Menurut La Ode, guru TPA tidak hanya mengajarkan huruf hijaiyah atau membaca Al-Qur’an, tapi juga membina akhlak, kedisiplinan, dan nilai-nilai spiritual yang menjadi bekal penting dalam kehidupan anak-anak di tengah derasnya arus globalisasi dan digitalisasi.
Namun, kenyataan di lapangan menunjukkan bahwa banyak guru TPA di Balikpapan masih bekerja secara sukarela, tanpa jaminan insentif rutin maupun dukungan dari pemerintah daerah.

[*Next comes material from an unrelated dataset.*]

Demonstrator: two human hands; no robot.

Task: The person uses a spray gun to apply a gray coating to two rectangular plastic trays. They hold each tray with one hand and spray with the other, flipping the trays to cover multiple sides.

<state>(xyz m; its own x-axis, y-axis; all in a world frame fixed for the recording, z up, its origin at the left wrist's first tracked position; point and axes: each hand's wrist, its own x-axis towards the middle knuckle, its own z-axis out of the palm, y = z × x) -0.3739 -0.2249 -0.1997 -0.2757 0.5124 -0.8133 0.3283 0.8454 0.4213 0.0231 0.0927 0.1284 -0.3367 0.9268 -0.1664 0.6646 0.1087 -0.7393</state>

Mereka kerap mengandalkan dana dari kotak amal masjid atau sumbangan masyarakat setempat untuk bisa terus menjalankan aktivitas mengajar.
“Ini bukan soal besar kecilnya uang. Ini soal pengakuan terhadap kontribusi mereka dalam menjaga benteng moral masyarakat. Tidak adil jika guru-guru formal mendapat berbagai tunjangan, sementara guru TPA hanya bermodalkan keikhlasan,” kata La Ode tegas.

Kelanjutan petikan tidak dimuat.